The ReLU activation function is non-linear, hence, the backpropagation of errors can easily be performed. Backpropagation is the backbone of neural networks. This is the learning algorithm that computes gradient descent with respect to weights across neurons. The following are ReLU variations currently supported in DL4J:

ReLU: The standard ReLU activation function:

public static final Activation RELU

ReLU6: ReLU activation, which is capped at 6, where 6 is an arbitrary choice:

public static final Activation RELU6

RReLU: The randomized ReLU activation function:

public static final Activation RRELU

ThresholdedReLU: Threshold ReLU:

public static final Activation THRESHOLDEDRELU

There are a few more implementations, such as SeLU (short for the Scaled Exponential Linear Unit), which is similar to the ReLU activation function but has a slope for negative values.

Combating overfitting problems

As we know, overfitting is a major challenge that machine learning developers face.
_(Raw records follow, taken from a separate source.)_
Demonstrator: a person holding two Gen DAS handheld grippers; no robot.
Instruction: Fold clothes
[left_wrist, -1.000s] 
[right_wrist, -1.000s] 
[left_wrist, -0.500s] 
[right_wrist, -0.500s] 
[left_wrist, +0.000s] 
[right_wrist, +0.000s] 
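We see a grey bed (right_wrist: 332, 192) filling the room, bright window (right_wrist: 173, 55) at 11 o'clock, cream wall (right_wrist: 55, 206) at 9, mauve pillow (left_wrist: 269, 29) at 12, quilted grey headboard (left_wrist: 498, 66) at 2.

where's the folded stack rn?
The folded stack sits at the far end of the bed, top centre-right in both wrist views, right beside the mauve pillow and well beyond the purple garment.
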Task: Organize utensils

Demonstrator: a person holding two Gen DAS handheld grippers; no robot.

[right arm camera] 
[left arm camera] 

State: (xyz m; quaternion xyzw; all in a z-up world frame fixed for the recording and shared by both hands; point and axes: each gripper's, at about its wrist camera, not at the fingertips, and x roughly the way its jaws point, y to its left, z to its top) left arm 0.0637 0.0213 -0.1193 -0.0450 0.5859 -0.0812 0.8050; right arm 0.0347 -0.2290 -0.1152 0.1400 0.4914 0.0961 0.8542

It becomes a big challenge when the neural network architecture is complex and training data is huge. While mentioning overfitting, we're not ignoring the chances of underfitting at all. We will keep overfitting and underfitting in the same category. Let's discuss how we can combat overfitting problems.

The following are possible reasons for overfitting, including but not limited to:

Too many feature variables compared to the number of data records
A complex neural network model

Self-evidently, overfitting reduces the generalization power of the network and the network will fit noise instead of a signal when this happens. In this recipe, we will walk through key steps to prevent overfitting problems.

How to do it...

Use KFoldIterator to perform k-fold cross-validation-based resampling:

KFoldIterator kFoldIterator = new KFoldIterator(k, dataSet);

Construct a simpler neural network architecture.
Use enough train data to train the neural network.

How it works...

In step 1, k is the arbitrary number of choice and dataSet is the dataset object that represents your training data. We perform k-fold cross-validation to optimize the model evaluation process.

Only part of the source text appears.